If Ketchum really wants to become a town that works for cars, pedestrians and cyclists, it's going to have to quit being shy about reclaiming rights of way that belong to the city.
When discussion of improvements to Warm Springs Road came before the Ketchum City Council recently, talk turned to the fact that some property owners will not be happy when the city uses the full road width for bike lanes, sidewalks and improvements to the roadway.
Travel improvements on the road that leads to Baldy's second base area may require that trees, lawns, fences, irrigation systems and other obstructions within the city's right of way be removed.
Warm Springs isn't the only street that the city needs to reclaim.
Property owners have pinched large swaths of Ketchum's rights of way. Areas that should have sidewalks and on-street parking have none. Unenforceable "No Parking" notices are privately posted on fences and stakes to scare drivers away.
Some alleys that should be open for business drop-offs and deliveries look more like private storage areas.

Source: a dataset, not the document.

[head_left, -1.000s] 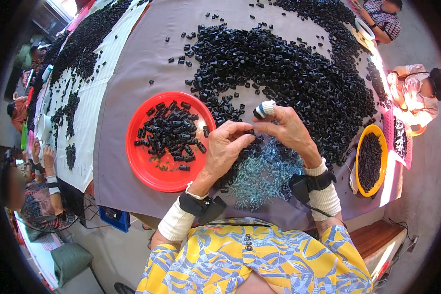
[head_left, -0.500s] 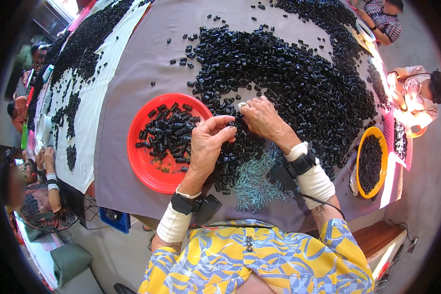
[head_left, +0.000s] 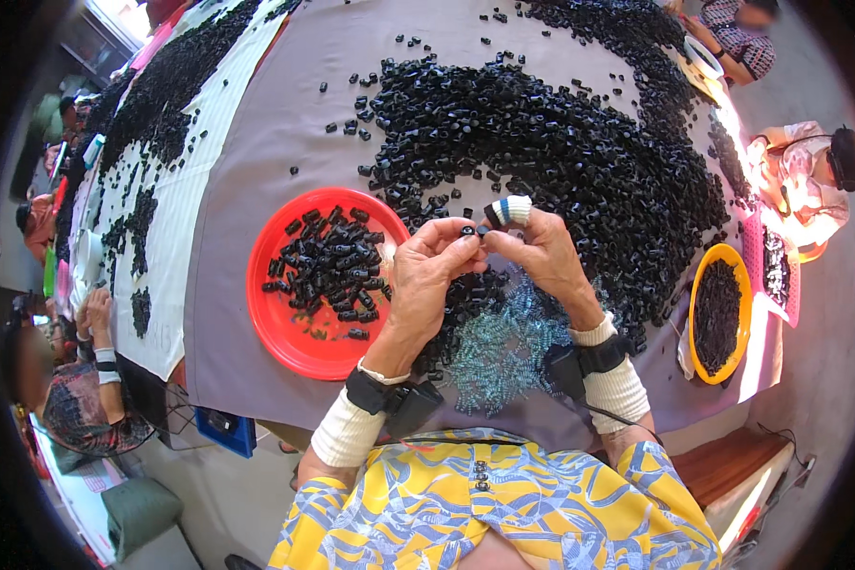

The city's neglect has produced disorganized traffic flows, chaotic parking and dangerous tangles of pedestrians, cyclists and motor vehicles. This is bad for residents and visitors, and bad for business.
If Ketchum is ever to become the friendly and charming place it says it wants to be, it's going to have to develop some courage. Trees, lawns and fences within public rights of way are not sacrosanct. They can be moved or replaced—on private property.
The city should go full speed ahead, reclaim its streets and organize the town—for everyone's benefit.